▸ **EXERCISE AIM**:
A complete response lists each line of the data below that includes the word "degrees".

▸ **MATERIAL SUPPLIED**:
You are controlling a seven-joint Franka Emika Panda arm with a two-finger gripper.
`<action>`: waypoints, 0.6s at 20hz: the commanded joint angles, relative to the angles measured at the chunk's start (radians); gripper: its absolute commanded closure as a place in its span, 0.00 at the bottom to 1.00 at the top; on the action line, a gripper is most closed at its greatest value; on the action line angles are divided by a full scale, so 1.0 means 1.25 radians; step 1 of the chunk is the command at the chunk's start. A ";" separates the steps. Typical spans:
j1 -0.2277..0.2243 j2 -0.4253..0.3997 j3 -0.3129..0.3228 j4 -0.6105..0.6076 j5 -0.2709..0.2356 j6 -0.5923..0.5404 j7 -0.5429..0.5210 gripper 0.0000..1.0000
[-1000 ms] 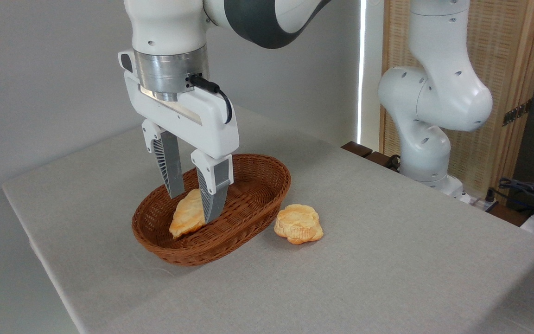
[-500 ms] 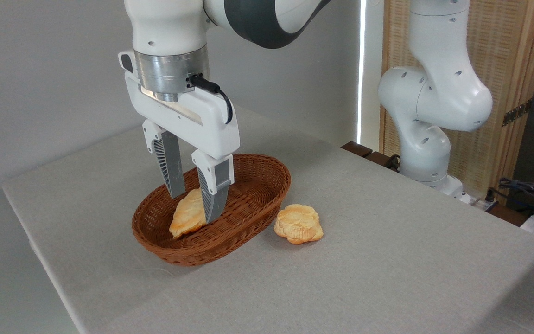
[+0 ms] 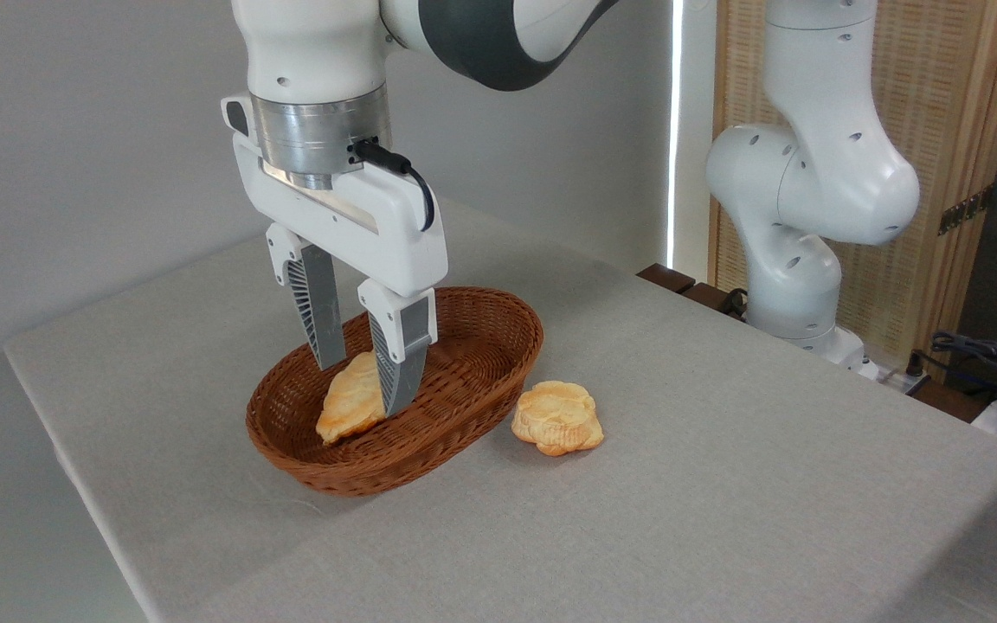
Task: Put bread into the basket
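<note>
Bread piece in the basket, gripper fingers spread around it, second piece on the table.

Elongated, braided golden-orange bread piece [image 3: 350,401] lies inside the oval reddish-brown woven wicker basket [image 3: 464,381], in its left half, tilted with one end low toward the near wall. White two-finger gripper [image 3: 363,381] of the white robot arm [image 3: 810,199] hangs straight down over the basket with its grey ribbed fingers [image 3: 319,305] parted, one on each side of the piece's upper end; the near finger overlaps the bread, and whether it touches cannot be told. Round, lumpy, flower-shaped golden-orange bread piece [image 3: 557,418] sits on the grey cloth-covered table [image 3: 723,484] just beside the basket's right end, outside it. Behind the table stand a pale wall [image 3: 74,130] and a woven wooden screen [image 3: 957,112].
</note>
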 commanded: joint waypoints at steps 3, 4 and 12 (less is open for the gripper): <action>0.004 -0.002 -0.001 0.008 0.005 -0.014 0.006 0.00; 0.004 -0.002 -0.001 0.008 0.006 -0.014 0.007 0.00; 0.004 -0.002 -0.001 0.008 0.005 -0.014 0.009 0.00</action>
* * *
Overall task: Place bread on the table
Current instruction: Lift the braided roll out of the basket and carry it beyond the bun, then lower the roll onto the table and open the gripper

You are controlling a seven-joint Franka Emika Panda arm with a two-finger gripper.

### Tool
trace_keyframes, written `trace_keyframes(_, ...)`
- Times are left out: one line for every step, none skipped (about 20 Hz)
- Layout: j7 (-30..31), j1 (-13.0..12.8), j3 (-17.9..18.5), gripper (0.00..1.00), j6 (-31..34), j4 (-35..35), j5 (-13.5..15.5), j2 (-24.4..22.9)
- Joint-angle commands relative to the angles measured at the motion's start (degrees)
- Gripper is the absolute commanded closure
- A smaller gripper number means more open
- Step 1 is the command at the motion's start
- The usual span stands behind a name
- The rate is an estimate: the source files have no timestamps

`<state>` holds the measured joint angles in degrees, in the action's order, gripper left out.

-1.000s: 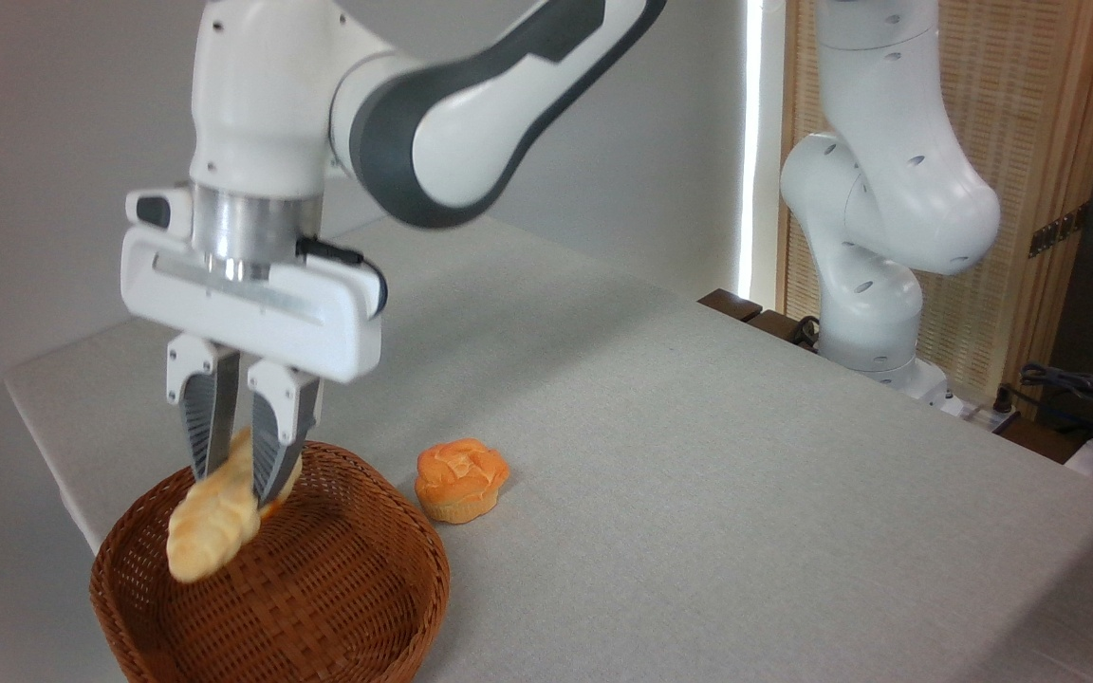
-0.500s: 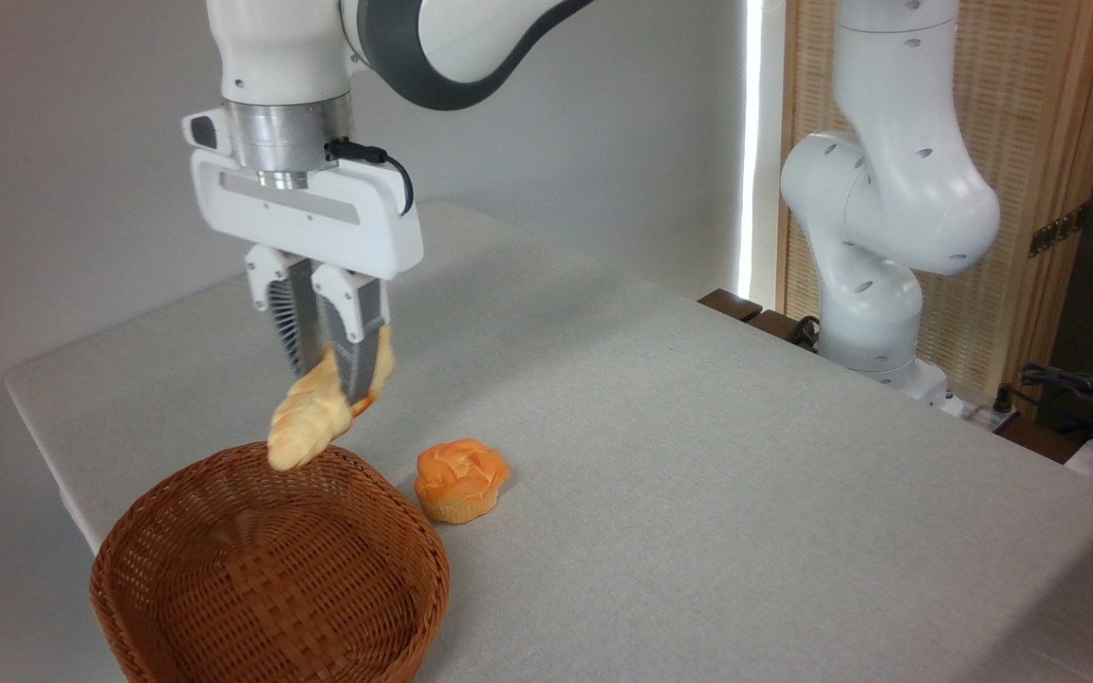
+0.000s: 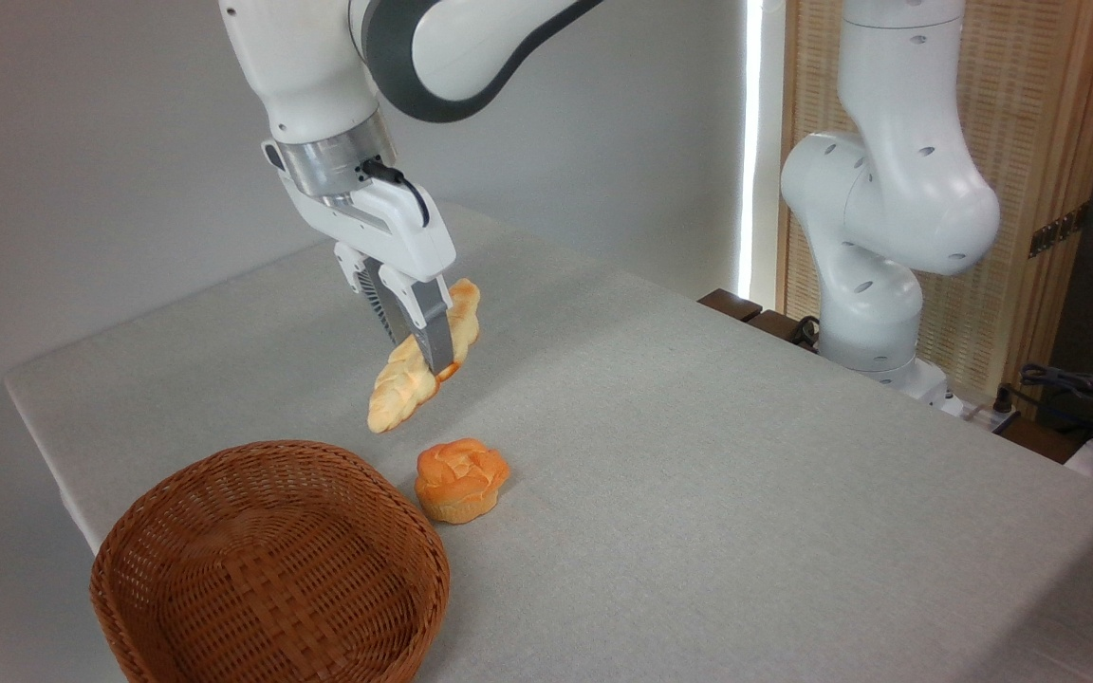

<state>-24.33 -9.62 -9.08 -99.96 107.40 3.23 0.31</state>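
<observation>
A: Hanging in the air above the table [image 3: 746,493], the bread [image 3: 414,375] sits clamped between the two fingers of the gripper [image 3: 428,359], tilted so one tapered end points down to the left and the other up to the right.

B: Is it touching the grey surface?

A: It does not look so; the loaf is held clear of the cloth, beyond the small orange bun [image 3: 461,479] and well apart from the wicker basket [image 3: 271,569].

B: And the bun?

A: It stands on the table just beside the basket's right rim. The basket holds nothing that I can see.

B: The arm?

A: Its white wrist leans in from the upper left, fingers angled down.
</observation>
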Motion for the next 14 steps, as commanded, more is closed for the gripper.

▸ **SOLUTION**:
- Joint-angle commands relative to the angles measured at the motion's start (degrees)
`<state>` holds the measured joint angles in degrees, in the action's order, gripper left out.

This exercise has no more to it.